(Beginning of INFORMATION PROVIDED)

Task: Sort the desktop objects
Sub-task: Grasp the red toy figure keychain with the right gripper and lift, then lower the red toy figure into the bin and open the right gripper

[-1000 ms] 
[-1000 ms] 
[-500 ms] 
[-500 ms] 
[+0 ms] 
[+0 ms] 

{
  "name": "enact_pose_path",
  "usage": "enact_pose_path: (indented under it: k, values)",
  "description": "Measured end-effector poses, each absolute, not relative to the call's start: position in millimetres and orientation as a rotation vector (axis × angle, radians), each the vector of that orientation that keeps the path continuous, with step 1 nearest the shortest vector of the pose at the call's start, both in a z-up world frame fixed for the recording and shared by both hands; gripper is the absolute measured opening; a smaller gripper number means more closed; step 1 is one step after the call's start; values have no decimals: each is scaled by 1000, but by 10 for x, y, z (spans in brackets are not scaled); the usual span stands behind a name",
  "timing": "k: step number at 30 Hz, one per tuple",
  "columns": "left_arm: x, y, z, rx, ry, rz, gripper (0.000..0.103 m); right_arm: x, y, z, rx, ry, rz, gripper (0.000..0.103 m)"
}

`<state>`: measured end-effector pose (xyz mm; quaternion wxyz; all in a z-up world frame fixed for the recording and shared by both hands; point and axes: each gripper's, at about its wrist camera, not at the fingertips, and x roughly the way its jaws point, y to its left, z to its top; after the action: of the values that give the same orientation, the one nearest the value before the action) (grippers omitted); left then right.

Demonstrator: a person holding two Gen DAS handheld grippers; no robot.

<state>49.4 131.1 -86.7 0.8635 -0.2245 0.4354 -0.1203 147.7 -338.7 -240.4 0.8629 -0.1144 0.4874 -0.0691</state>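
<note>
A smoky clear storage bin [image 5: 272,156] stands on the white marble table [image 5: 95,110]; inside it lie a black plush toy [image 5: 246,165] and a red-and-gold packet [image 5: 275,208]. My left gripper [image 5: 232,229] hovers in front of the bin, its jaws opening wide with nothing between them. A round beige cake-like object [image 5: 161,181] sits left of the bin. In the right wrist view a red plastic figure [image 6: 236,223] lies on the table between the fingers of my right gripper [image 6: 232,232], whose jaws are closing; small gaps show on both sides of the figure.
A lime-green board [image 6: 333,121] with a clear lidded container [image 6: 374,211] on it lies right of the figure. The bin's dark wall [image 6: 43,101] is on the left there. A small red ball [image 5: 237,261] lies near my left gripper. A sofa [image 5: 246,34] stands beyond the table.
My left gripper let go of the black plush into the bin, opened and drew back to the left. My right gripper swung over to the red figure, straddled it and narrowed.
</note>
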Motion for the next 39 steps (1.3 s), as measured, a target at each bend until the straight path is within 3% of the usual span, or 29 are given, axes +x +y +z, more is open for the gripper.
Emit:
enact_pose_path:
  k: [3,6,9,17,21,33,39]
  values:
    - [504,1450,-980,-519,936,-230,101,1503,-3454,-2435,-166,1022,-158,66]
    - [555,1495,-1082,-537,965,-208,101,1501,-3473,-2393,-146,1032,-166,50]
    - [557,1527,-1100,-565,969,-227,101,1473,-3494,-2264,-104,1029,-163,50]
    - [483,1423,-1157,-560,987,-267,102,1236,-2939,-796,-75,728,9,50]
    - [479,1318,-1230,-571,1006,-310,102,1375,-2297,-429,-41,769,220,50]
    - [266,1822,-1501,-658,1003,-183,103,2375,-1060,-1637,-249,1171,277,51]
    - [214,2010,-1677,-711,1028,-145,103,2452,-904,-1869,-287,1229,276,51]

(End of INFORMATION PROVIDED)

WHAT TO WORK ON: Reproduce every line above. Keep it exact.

SOLUTION FOR THIS EXERCISE:
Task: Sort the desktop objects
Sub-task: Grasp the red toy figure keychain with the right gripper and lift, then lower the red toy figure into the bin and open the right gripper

[-1000 ms] 
[-1000 ms] 
[-500 ms] 
[-500 ms] 
[+0 ms] 
[+0 ms] 

{
  "name": "enact_pose_path",
  "usage": "enact_pose_path: (indented under it: k, values)",
  "description": "Measured end-effector poses, each absolute, not relative to the call's start: position in millimetres and orientation as a rotation vector (axis × angle, radians), each the vector of that orientation that keeps the path continuous, with step 1 nearest the shortest vector of the pose at the call's start, both in a z-up world frame fixed for the recording and shared by both hands; gripper is the absolute measured opening; a smaller gripper number means more closed; step 1 is one step after the call's start; values have no decimals: each is scaled by 1000, but by 10 for x, y, z (spans in brackets are not scaled); the usual span stands behind a name",
  "timing": "k: step number at 30 Hz, one per tuple",
  "columns": "left_arm: x, y, z, rx, ry, rz, gripper (0.000..0.103 m); right_arm: x, y, z, rx, ry, rz, gripper (0.000..0.103 m)"
}

`<state>`: measured end-effector pose (xyz mm; quaternion wxyz; all in a z-up world frame fixed for the recording and shared by both hands; point and axes: each gripper's, at about its wrist camera, not at the fingertips, and x roughly the way its jaws point, y to its left, z to its top; after the action: of the values that give the same orientation, the one nearest the value before the action) (grippers omitted); left then right.

Demonstrator: a person holding two Gen DAS handheld grippers; no robot.

<state>49.4 131.1 -86.7 0.8635 -0.2245 0.4354 -0.1203 147.7 -338.7 -240.4 0.8629 -0.1144 0.4874 -0.0691</state>
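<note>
A smoky clear storage bin [image 5: 272,156] stands on the white marble table [image 5: 95,110]; inside it lie a black plush toy [image 5: 246,165] and a red-and-gold packet [image 5: 275,208]. My left gripper [image 5: 232,229] hovers in front of the bin, its jaws opening wide with nothing between them. A round beige cake-like object [image 5: 161,181] sits left of the bin. In the right wrist view a red plastic figure [image 6: 236,223] lies on the table between the fingers of my right gripper [image 6: 232,232], whose jaws are closing; small gaps show on both sides of the figure.
A lime-green board [image 6: 333,121] with a clear lidded container [image 6: 374,211] on it lies right of the figure. The bin's dark wall [image 6: 43,101] is on the left there. A small red ball [image 5: 237,261] lies near my left gripper. A sofa [image 5: 246,34] stands beyond the table.
My left gripper let go of the black plush into the bin, opened and drew back to the left. My right gripper swung over to the red figure, straddled it and narrowed.
</note>
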Motion for the next 39 steps (1.3 s), as measured, a target at each bend until the straight path is within 3% of the usual span, or 29 are given, axes +x +y +z, more is open for the gripper.
Emit:
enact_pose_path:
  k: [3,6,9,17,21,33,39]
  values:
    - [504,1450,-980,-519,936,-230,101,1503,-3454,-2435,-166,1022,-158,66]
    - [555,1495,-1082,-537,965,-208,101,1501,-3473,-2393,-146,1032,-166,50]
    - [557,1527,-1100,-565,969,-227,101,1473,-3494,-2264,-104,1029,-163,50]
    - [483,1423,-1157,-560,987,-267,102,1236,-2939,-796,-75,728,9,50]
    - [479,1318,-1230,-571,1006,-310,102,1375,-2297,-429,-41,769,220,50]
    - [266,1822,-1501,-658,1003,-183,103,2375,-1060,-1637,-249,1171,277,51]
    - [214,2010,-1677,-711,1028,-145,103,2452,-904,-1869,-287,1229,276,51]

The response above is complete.